I tried to fight when it came to the horror of children needing to be adopted by a mum and dad, being sacrificed to political expediency and handed over to unstable families particularly homosexual couples. But what could I write? After I had written to a couple of MPs it came to light that Catholic adoption agencies had been handing children over to unmarried couples and single gay people already. A gay couple would be better than a single actively gay person for crying out loud! What in heaven's name were/are these agencies thinking? Why did they pretend to be Catholic?
My husband worked with a situation in which a couple were allowed to adopt siblings despite the fact their marriage was already very fragile indeed. As soon as the papers were signed the couple split and took one child each so they split the children as well!!!! Social services seemed completely unable or unwilling to deal with the situation.

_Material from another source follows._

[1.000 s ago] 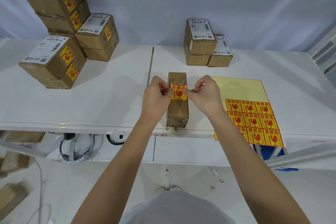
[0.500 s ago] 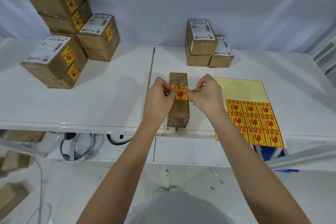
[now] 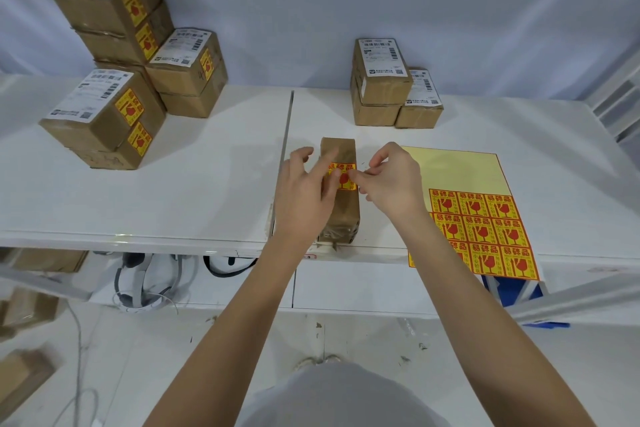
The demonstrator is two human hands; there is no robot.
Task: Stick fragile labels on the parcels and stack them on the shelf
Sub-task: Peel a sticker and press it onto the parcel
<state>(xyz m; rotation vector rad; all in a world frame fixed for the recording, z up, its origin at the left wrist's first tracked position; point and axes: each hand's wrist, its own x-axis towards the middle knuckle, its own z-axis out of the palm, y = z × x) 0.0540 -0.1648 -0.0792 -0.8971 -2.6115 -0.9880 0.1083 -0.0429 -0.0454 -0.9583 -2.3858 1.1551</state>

Another family I have known where they managed to have children with severe behavioural and moral problems but continued to adopt more children. How did they get them?
My fellow homeschooler Amanda works so hard for the Pro-Life cause. She isn't a big name, or a famous blogger-but she does more than any of those people with the tiny resources she has.
God bless her.
I feel powerless sometimes-well a lot of the time. And I am so angry when I look at those who have been given a position of authority in our Church and other Christian communities and DO NOTHING.
I will keep praying and fight when I can and blog about it even if no one reads it.
In the end the Immaculate Heart with Triumph.